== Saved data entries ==
※

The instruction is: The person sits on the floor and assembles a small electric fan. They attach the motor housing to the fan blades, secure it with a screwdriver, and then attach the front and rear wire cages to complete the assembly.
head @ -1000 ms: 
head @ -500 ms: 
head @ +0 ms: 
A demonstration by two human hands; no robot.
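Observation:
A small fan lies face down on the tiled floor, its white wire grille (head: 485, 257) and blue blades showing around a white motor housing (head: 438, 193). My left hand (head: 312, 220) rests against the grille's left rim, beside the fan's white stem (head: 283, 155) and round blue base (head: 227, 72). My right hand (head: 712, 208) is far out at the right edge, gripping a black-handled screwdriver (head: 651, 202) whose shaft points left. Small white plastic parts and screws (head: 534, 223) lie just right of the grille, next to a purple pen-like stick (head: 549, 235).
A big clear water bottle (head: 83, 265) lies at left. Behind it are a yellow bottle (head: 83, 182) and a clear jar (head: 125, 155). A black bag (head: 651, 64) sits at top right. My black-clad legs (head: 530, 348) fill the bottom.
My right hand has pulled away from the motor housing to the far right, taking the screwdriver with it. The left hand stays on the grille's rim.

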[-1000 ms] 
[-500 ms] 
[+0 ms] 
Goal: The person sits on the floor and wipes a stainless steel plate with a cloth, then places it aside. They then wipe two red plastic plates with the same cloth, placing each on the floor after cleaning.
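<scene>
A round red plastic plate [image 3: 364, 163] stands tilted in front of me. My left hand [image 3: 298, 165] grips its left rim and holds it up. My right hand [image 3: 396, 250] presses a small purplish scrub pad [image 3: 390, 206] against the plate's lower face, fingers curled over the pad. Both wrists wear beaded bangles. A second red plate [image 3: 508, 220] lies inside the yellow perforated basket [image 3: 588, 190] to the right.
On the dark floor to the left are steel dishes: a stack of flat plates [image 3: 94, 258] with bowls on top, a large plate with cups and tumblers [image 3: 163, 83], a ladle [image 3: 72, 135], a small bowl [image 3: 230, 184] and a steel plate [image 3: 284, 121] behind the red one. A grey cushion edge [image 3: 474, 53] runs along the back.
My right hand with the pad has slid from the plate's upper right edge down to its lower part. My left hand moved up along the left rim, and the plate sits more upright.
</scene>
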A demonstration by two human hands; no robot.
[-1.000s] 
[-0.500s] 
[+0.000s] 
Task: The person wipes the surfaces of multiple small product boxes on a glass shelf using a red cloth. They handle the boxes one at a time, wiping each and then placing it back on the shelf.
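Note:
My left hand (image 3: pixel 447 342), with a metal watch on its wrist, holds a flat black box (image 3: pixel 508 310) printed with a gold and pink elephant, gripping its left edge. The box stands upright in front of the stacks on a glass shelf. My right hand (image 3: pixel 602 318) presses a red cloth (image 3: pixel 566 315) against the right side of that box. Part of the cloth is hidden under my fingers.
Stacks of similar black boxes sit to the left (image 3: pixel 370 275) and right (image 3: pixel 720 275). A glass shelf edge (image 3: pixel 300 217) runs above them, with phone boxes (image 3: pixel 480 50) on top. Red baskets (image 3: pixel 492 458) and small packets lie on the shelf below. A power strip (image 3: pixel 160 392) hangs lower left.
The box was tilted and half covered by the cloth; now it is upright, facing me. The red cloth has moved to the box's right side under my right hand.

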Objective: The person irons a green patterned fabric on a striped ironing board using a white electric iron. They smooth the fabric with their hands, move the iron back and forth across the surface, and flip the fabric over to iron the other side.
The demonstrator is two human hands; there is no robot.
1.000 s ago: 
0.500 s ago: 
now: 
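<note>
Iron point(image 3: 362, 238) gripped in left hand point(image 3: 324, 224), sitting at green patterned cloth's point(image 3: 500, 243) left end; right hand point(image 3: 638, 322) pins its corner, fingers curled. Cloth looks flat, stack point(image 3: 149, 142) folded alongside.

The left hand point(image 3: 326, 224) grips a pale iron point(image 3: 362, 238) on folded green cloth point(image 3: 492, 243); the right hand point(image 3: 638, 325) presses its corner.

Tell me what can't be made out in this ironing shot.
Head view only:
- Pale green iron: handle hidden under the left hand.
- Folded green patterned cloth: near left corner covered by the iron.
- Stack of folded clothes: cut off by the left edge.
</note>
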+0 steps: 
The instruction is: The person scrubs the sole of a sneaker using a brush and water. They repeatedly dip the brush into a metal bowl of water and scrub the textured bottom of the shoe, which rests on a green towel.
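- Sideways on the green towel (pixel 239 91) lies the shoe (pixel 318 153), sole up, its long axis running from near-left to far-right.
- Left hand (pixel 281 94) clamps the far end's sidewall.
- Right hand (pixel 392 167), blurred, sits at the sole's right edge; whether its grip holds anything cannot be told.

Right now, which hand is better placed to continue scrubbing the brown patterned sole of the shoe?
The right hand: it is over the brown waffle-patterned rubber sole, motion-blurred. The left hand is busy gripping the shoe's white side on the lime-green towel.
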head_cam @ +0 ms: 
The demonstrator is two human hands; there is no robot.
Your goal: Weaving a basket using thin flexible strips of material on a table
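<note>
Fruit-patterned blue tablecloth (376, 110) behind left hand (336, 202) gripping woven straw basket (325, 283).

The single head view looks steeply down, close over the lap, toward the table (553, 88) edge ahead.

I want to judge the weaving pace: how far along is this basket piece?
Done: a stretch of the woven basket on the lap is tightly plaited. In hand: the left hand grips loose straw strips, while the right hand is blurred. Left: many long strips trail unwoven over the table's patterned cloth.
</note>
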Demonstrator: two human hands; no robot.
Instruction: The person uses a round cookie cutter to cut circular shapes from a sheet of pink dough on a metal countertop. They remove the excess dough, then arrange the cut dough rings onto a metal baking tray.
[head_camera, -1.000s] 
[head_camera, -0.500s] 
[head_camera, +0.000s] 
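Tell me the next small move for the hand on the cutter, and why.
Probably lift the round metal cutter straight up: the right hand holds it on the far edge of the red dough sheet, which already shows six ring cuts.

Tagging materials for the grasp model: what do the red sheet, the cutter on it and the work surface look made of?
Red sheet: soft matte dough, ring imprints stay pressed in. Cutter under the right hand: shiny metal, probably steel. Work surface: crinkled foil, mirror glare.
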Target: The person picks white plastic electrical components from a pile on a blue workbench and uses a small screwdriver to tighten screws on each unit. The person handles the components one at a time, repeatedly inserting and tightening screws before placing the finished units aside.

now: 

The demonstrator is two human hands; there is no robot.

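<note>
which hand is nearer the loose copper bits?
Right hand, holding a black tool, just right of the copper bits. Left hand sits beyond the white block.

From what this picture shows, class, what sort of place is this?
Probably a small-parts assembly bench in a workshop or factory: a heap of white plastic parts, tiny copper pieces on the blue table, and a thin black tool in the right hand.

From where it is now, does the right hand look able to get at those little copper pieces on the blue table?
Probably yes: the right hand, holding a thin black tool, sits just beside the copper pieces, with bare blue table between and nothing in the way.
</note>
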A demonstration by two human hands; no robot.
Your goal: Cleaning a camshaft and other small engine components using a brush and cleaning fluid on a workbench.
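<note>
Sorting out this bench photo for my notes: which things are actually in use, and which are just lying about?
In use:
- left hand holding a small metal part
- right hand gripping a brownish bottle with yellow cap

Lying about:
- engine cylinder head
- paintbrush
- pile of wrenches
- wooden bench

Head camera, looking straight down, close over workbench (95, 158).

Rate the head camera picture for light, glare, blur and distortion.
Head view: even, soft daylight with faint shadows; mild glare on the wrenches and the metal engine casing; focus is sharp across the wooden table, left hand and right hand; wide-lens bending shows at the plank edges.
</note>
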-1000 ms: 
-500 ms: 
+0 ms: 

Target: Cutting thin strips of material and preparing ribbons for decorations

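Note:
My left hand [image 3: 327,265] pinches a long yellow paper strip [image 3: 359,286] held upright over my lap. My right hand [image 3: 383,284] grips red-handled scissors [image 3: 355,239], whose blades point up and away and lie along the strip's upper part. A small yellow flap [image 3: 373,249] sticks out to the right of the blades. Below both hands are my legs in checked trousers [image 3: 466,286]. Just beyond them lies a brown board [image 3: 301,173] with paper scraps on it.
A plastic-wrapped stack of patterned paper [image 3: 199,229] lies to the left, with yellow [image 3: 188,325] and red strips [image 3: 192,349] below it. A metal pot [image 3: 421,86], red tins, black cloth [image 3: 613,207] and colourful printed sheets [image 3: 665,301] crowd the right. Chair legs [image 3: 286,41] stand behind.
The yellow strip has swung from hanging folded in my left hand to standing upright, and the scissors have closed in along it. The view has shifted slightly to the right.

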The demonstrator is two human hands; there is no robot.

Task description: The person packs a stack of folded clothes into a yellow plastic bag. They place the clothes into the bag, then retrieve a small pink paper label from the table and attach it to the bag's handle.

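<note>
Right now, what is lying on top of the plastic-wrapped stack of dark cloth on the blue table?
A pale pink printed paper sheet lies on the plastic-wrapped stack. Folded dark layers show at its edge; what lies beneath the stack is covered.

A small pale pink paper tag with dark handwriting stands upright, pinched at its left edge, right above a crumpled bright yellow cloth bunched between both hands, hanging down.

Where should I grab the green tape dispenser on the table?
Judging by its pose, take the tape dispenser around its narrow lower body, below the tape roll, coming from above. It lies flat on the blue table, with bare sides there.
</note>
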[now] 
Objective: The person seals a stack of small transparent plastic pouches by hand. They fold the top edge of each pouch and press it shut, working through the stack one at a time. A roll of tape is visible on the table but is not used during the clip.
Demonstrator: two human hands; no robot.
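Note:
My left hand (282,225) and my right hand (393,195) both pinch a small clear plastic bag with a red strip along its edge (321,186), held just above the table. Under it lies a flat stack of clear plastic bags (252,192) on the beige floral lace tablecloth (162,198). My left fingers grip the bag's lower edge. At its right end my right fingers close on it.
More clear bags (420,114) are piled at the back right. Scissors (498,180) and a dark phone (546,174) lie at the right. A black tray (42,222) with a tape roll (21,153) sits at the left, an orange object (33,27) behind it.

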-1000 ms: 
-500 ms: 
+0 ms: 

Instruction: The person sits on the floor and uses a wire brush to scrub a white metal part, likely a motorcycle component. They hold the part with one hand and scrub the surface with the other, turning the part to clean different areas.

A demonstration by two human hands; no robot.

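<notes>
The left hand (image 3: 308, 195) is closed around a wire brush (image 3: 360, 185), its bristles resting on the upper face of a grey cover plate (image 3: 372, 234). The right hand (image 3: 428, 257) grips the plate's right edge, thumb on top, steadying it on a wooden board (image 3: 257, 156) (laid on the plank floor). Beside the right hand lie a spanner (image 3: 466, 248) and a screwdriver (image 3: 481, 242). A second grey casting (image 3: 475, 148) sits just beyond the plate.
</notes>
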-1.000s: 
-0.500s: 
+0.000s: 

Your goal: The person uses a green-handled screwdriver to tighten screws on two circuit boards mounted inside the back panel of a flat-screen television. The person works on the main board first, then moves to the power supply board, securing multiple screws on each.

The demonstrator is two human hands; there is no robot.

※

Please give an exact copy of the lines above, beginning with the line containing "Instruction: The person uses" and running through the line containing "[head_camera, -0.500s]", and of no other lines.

Instruction: The person uses a round cookie cutter to cut circular shapes from a sheet of pink dough on a metal countertop. They remove the excess dough, then arrange the cut dough rings onto a metal baking tray.
[head_camera, -1.000s] 
[head_camera, -0.500s] 

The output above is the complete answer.